Putin will begin another six years in power with his domestic opponents either dead, jailed or exiled.

President Vladimir Putin ‘s rule over Russia , set to be extended in an effectively uncontested election over the next few days, has never been more total — from the Arctic penal colony where the man who posed the greatest challenge to that rule died , to the field north of Moscow where a rebellious mercenary chief was killed in a fiery plane crash .

Putin will begin another six years in power with his domestic opponents either dead, jailed or exiled. His war in Ukraine has recast life at home and intensified a clash with the West now shadowed by the uncertainty of America’s own election.
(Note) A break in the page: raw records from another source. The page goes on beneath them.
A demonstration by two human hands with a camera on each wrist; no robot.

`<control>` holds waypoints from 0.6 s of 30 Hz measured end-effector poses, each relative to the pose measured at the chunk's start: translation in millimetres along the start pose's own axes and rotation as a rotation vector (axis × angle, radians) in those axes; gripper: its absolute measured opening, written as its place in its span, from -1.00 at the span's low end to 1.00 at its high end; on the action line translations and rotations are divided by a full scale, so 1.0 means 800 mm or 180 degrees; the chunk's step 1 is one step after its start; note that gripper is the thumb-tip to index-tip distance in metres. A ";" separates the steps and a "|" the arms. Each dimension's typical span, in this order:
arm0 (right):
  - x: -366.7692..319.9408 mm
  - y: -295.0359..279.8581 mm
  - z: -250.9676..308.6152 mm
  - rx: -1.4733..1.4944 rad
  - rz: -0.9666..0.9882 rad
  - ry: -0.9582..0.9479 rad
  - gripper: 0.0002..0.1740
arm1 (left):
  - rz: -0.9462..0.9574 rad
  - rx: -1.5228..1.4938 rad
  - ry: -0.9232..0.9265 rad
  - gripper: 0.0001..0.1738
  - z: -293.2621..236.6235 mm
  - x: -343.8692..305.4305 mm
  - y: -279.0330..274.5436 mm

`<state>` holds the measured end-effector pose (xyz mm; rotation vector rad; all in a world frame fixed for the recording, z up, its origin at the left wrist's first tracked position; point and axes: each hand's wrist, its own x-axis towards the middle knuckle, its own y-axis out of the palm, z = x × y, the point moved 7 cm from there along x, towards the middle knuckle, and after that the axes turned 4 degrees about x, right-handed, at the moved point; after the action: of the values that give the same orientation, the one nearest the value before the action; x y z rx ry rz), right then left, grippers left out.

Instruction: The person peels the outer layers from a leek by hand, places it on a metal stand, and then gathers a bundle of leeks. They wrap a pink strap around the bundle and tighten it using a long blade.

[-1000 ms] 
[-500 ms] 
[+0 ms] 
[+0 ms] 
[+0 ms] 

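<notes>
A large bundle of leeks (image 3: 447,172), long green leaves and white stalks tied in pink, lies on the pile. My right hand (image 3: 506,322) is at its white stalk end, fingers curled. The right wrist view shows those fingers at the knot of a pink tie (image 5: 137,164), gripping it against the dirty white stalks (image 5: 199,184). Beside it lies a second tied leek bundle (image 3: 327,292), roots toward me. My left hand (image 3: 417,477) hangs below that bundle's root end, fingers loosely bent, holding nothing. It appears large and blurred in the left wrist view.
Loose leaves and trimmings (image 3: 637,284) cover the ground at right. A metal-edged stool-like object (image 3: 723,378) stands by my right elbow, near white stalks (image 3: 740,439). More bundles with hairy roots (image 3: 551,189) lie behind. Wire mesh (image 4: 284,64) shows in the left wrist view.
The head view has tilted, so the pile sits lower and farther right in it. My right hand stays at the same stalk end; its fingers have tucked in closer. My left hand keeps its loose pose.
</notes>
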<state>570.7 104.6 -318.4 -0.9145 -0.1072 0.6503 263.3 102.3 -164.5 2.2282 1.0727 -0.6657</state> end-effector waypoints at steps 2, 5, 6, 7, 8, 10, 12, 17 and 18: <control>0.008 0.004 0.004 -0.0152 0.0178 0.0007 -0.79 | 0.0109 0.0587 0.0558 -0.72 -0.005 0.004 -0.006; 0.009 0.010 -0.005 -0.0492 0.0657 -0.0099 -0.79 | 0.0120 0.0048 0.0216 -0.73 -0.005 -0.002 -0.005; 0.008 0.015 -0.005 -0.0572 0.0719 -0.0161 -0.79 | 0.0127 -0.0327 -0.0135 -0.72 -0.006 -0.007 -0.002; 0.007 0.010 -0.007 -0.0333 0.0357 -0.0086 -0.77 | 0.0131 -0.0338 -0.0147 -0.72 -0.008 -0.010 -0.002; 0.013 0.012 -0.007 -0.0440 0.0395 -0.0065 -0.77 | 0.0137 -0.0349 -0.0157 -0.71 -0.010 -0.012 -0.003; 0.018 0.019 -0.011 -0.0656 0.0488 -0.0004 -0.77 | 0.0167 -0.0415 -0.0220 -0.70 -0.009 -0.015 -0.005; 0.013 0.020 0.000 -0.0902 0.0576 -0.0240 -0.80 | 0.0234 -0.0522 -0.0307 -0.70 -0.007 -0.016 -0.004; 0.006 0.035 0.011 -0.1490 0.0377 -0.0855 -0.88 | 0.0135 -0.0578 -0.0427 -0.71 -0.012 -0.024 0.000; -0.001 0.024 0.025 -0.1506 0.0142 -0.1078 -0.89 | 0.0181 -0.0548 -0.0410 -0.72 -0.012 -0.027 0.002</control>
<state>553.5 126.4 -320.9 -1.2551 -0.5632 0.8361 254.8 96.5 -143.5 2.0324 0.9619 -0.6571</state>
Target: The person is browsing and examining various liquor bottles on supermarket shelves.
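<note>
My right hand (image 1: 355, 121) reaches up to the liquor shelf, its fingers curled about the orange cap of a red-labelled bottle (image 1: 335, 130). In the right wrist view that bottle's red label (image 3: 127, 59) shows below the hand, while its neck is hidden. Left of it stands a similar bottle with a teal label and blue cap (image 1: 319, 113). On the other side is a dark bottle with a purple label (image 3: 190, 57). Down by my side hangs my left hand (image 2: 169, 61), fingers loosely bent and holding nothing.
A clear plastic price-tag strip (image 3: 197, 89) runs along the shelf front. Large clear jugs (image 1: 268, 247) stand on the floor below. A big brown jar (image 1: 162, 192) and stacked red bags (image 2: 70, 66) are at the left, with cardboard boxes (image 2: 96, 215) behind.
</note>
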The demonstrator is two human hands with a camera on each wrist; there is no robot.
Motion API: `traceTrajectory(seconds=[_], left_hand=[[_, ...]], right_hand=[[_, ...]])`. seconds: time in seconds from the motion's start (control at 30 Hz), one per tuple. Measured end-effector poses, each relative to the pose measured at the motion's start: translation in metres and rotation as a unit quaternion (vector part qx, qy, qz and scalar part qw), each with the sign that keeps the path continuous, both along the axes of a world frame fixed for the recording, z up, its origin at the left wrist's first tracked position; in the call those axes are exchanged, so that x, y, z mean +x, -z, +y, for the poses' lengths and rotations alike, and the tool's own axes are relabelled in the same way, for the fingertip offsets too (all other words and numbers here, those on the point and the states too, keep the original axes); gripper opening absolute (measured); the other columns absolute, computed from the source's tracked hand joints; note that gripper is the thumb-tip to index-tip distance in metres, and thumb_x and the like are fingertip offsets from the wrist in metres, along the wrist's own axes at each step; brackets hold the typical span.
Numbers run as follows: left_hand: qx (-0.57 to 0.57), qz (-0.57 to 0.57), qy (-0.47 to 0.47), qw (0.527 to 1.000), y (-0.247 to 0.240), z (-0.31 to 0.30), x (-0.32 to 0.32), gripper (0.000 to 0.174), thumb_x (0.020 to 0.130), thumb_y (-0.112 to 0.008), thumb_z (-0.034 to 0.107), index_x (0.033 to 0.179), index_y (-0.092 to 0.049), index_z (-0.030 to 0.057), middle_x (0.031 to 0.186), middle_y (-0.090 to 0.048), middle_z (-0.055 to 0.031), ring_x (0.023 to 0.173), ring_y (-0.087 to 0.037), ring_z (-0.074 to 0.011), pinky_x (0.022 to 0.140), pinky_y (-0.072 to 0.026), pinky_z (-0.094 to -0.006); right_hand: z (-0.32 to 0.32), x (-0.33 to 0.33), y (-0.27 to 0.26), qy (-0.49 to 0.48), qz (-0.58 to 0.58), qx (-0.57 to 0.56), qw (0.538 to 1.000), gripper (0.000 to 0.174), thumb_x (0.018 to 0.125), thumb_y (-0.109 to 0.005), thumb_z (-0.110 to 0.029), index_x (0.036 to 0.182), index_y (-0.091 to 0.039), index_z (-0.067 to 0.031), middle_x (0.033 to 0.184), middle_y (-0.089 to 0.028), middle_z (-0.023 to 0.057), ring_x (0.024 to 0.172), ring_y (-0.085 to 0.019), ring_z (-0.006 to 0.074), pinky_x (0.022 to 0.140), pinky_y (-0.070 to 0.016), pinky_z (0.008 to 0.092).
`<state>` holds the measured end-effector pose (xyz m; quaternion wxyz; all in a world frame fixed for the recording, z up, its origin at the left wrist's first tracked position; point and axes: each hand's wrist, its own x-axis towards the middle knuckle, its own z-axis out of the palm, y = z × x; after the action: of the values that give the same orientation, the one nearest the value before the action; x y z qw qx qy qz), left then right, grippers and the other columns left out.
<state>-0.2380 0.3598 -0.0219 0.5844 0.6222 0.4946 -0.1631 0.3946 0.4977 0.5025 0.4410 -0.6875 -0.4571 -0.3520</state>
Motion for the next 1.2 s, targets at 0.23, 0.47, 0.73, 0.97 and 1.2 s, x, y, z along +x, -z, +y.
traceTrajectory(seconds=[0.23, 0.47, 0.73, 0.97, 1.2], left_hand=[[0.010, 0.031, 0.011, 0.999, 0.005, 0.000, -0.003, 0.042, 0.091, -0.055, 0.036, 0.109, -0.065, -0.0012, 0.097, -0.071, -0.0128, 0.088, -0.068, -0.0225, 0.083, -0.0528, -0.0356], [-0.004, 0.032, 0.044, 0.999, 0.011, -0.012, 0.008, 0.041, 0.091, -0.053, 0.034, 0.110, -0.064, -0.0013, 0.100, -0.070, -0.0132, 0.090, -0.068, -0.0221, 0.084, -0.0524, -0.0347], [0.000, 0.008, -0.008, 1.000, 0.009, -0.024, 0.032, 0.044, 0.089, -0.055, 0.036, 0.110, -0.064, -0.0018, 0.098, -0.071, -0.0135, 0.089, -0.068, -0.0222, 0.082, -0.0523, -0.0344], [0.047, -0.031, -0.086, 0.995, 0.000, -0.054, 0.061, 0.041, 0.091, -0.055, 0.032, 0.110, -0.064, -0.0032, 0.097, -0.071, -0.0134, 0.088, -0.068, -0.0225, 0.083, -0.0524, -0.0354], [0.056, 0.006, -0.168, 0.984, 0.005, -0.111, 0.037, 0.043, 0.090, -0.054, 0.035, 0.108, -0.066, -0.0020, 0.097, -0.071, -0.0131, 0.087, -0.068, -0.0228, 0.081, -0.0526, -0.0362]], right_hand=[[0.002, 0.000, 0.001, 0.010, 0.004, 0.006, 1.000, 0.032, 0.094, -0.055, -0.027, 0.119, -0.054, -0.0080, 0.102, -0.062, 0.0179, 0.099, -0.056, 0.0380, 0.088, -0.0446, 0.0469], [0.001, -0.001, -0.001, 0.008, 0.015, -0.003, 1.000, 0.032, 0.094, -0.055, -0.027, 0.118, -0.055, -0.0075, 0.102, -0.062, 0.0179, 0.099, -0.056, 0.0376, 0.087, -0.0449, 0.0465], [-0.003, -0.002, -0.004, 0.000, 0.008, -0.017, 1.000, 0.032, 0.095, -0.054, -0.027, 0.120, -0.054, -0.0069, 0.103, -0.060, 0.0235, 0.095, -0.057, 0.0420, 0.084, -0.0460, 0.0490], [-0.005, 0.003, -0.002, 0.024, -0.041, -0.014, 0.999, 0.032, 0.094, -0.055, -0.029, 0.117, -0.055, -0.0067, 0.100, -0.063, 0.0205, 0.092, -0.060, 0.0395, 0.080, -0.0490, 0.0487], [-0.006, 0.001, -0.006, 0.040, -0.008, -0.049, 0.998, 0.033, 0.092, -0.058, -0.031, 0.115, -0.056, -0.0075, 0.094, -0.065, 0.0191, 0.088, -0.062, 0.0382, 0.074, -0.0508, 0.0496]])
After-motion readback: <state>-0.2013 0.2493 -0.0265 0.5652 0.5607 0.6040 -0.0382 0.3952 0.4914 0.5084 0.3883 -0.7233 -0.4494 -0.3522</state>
Russia’s military is advancing on the battlefield and its economy has shown surprising resilience in the face of global sanctions. 

The victory orchestrated by the Kremlin, however, will bely signs of fragility behind that choreographed show.

Despite an atmosphere of repression not seen since the Soviet era, there have been sprouts of internal dissent and external attacks ahead of the election that have pierced the picture of unity and stability the Kremlin has cultivated.

“The results have been announced in advance,” said Nikolai Rybakov, chairman of Russia’s liberal political party Yabloko, which decided not to join the race this year. “It’s painful, unpleasant and shameful but you have to admit that you can’t influence the results right now,” he said in a phone interview from Moscow this week.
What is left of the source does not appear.